◆ Work request
In the listing below, locate the line containing "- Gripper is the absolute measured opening" and copy it and every line after it through the end, exactly as written, leaving out any pictures.

_ _ _ _ _ _ _

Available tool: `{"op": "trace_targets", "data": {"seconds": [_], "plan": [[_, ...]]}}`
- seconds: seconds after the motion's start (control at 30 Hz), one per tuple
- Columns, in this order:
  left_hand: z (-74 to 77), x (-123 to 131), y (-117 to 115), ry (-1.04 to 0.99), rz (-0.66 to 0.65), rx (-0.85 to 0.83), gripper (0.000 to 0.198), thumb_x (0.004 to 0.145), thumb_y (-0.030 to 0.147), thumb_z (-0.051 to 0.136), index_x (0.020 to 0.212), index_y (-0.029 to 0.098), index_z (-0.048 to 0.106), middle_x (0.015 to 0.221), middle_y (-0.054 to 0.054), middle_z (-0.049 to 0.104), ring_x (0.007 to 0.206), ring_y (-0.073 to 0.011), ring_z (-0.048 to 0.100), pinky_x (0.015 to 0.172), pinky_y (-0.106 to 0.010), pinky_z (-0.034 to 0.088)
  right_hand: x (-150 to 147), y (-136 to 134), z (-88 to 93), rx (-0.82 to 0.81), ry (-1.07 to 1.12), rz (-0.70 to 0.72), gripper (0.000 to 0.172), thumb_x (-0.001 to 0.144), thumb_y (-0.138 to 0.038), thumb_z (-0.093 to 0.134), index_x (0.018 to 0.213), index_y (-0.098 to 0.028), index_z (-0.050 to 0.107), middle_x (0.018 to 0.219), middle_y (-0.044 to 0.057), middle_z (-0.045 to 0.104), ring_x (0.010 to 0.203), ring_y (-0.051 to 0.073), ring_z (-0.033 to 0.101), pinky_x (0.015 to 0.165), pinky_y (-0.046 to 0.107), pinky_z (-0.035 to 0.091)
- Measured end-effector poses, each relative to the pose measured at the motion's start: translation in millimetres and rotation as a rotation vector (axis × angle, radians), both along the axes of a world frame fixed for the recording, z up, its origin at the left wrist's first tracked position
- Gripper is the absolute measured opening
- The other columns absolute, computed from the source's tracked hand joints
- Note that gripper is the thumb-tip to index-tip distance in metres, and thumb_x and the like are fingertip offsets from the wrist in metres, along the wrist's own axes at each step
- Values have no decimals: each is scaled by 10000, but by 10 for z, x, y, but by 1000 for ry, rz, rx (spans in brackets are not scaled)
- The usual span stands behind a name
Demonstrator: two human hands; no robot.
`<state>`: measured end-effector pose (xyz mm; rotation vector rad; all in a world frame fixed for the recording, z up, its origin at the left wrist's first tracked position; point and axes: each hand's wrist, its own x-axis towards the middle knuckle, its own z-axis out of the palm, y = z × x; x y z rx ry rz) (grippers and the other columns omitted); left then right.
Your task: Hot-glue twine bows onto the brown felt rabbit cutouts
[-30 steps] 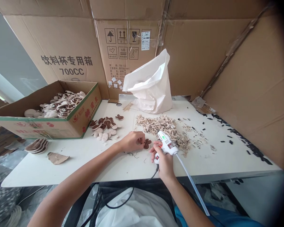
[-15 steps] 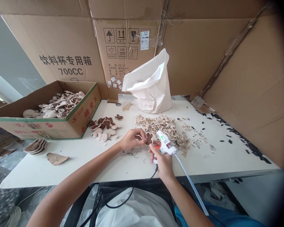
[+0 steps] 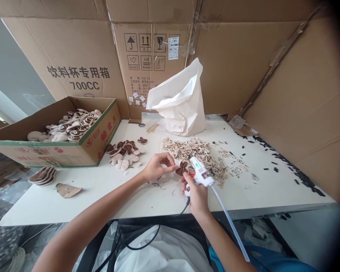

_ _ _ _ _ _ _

◆ Final answer
- Gripper is the absolute measured opening
- The other columns absolute, computed from the source's tracked hand joints
- Note that gripper is the thumb-tip to index-tip distance in metres, and thumb_x and the like are fingertip offsets from the wrist in metres, along the wrist's own axes at each step
- Values have no decimals: each is scaled by 10000, but by 10 for z, x, y, but by 1000 for ry, rz, rx (spans in brackets are not scaled)
- The usual span stands behind a name
Demonstrator: two human hands; no robot.
`<state>`: measured end-effector pose (xyz mm; rotation vector rad; all in a world frame fixed for the recording, z up, its origin at the left wrist's first tracked position; point and axes: each hand's wrist, its own x-axis towards the middle knuckle, its own z-axis out of the palm, y = z × x; x y z rx ry rz) (grippers and the other columns omitted); left then right.
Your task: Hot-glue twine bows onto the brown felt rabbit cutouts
[-30 steps] 
[-15 steps] 
[+0 steps] 

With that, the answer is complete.